Broken wing, forgotten dream, shattered thing
That a man's hands can’t ever truly mend
Shadow land, desert sand, a man searches
For a love that’ll never die
But in the midst of suffering through a life without meaning, someone comes to offer you something better. You don't have to suffer alone, and you don't have to suffer meaninglessly. God has suffered for you, and through His sufferings, you can have a new freedom.
Truth be known, you’re not alone
Your aching bones will find a home
In a place where God he sets us free 
 And there is a bit of a desire for this new life, so you start looking for it:
Wake me up before you go
I will listen for the sound of your voice
Hints of this voice can be found in the world, but is more readily sensed in the deep recesses of the heart. As Augustine said, "You were within me, and I was in the world outside myself" (Confessions X, 17).
Hear the wind in the trees
It goes where it please
Like the breath in me
And all who have breath can sing 
Ultimately, voices have to belong to somebody.
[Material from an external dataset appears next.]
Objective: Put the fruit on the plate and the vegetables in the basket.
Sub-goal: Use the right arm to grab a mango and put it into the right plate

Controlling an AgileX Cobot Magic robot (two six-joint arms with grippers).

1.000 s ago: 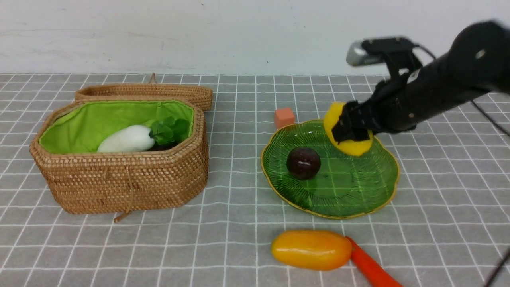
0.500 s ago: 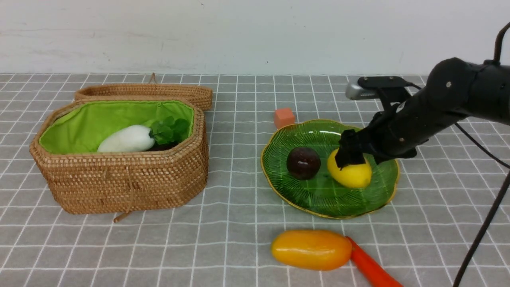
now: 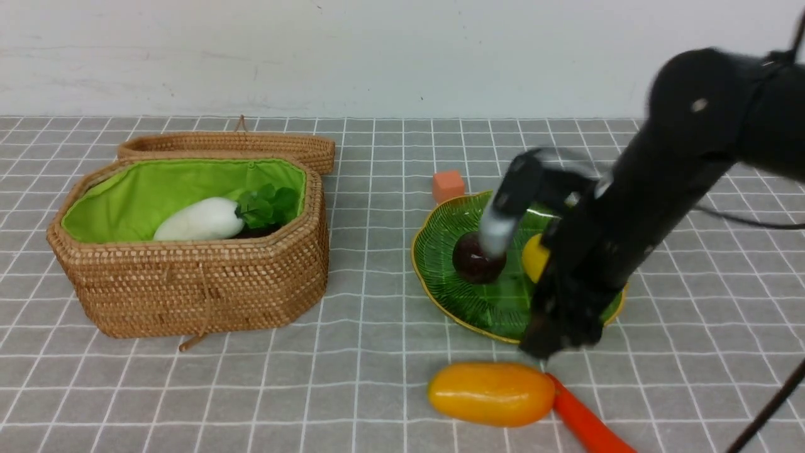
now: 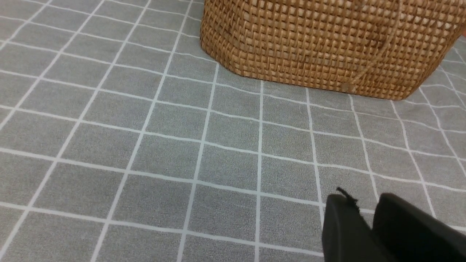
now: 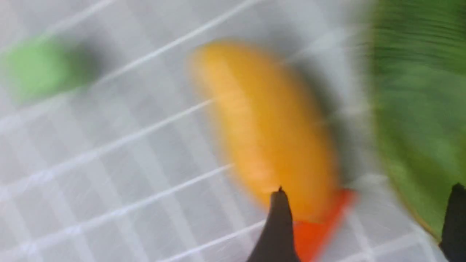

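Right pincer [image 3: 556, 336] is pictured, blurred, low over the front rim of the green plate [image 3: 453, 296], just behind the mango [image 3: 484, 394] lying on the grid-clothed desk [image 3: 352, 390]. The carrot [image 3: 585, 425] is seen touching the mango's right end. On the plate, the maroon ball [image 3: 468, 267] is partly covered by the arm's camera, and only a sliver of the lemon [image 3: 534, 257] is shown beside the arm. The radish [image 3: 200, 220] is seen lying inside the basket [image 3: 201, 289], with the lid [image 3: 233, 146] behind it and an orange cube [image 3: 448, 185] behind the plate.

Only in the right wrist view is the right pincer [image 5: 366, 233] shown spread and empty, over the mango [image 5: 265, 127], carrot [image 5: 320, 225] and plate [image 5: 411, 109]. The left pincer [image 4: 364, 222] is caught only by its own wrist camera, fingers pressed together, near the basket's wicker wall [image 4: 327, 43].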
This voice deep inside you is the voice of a person, Jesus, who died and was laid in the ground. But he didn't die a meaningless death. There was hope in it. He warned us of his death, but we didn't understand what he told us. After he died, we wondered if that was the end of it.This is the chorus of the song and so ties together the longing of the first part of the song with the agony of the second.
When we laid your body down
In earth and in the ground
Oh child, rest your soul.

Will a hope be made good
When a word is understood
In the day, will we see you again?
But we know that we did see him again. Everything he said was proven true by the fact that he rose from the dead. And so we tell his story, and we keep telling his story. A dead man's story doesn't change the world the way a living man's story does.
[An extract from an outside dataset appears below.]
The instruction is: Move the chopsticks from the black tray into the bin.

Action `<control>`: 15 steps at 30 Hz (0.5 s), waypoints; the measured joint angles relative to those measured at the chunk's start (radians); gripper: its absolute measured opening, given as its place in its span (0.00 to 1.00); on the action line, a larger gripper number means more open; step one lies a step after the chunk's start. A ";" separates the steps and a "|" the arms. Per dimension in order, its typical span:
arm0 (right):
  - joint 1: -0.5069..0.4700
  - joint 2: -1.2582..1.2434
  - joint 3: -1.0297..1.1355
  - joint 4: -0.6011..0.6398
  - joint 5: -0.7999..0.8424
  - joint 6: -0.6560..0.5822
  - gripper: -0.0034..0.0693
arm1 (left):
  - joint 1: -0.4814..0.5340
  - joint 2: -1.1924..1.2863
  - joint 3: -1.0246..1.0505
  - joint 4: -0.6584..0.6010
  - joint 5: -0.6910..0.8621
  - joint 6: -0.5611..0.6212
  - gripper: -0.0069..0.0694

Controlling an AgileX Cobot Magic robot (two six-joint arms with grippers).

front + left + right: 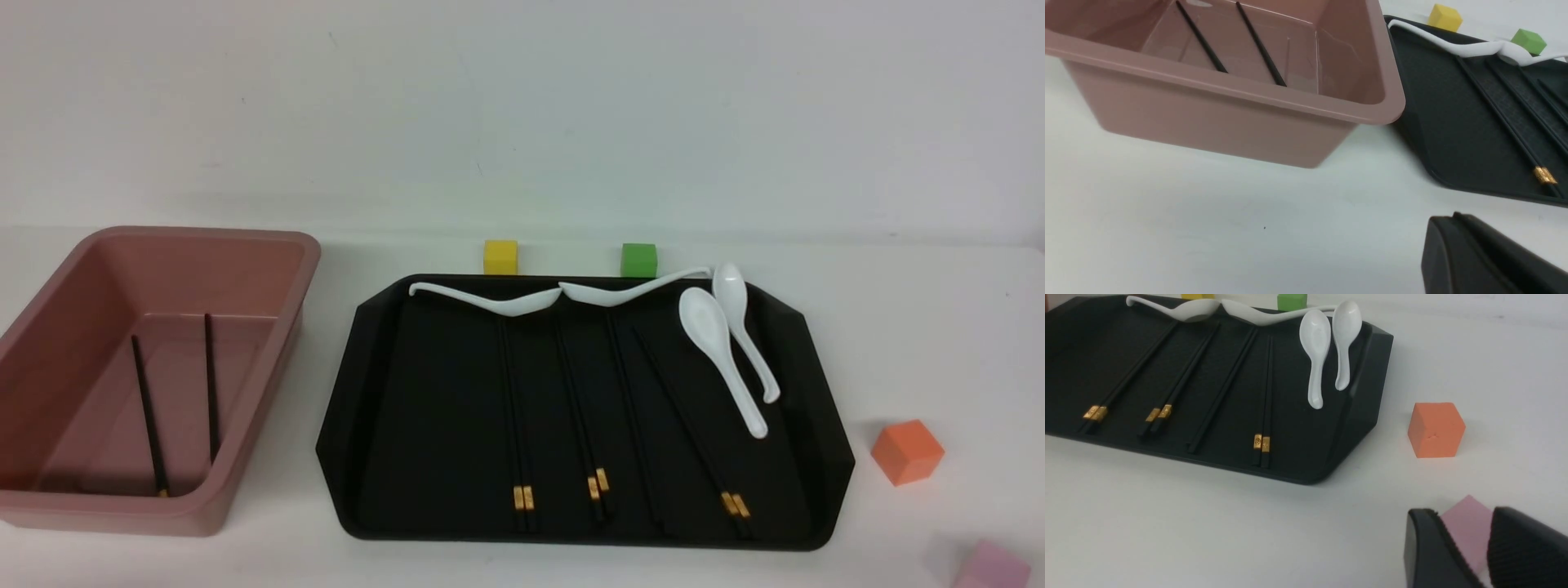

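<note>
The black tray (424, 425) lies mid-table with several chopsticks (517, 408) lengthwise on it, gold bands toward me. They show again in the right wrist view as chopsticks (1263, 396) on the tray (1298, 457). The pink bin (269, 269) stands left of the tray with two black chopsticks (151, 416) on its floor. My left gripper (1453, 218) is shut and empty, low over the table in front of the bin (1229, 122). My right gripper (1466, 512) is open and holds nothing, near the tray's right front corner. Neither gripper shows in the front view.
Four white spoons (710, 327) lie along the tray's far and right sides. A yellow cube (500, 256) and a green cube (638, 260) sit behind the tray. An orange cube (906, 451) and a pink cube (992, 567) sit to its right; the pink cube shows through my right fingers' gap.
</note>
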 joint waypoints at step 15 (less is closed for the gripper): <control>0.000 0.000 0.000 0.002 0.000 0.000 0.38 | 0.000 0.000 0.000 0.000 0.000 0.000 0.10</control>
Gather round, hear the sound
Of a story that’s so old that it’s been told
Before time
It's the story of God made man, of the light coming into the darkness and the darkness not overcoming it. I like the phrase that he was born into a world "that was dark as hell," because that is quite literally true. Jesus was the light that came into the world.
He was born in the flesh and the blood
In a world that was dark as hell, and dead in sin
 And yet, despite being the only hope against the darkness, his beginnings were humble.
Born of the spirit, and the virgin child
He’s the son of God, son of man
We, the people who walk in darkness, resist the light when it comes. Either we don't recognize it or we withdraw from it when we see it. And so he experienced sorrow, sorrow like we can't imagine.
I didn't recognize that look in his eyes
When they cried
With a sorrow that no man has ever known
He was sorrowful because we rejected him. He offered light and we preferred darkness, he offered love and we preferred hatred. So we killed him, and he experienced the full weight of humanity when he felt the abandonment of his Father.
Hang him high, watch him die, hear the cry
Crucified up on that God forsaken tree
And all who have breath can sing
And then we return to the chorus, to remind us that this Jesus who died for us is the only answer to the longing we each experience in our lives.
When we laid your body down
In the earth and in the ground
Oh Lord, rest your bones

Will a hope be made good
If your words are understood
In the day, will we see you again
And then Garrels beautifully ends with Jesus' cry from the "God forsaken tree":
Oh Eloi, Eloi, lama sabacthani?
Oh my God, my God, why have you forsaken me?

Oh Eloi, Eloi, lama sabacthani?
Oh my God, my God, why have you forsaken me?
Hopefully this haunting song helps your emotions to enter into the beauty and the tragedy of the Sacred Triduum. God bless!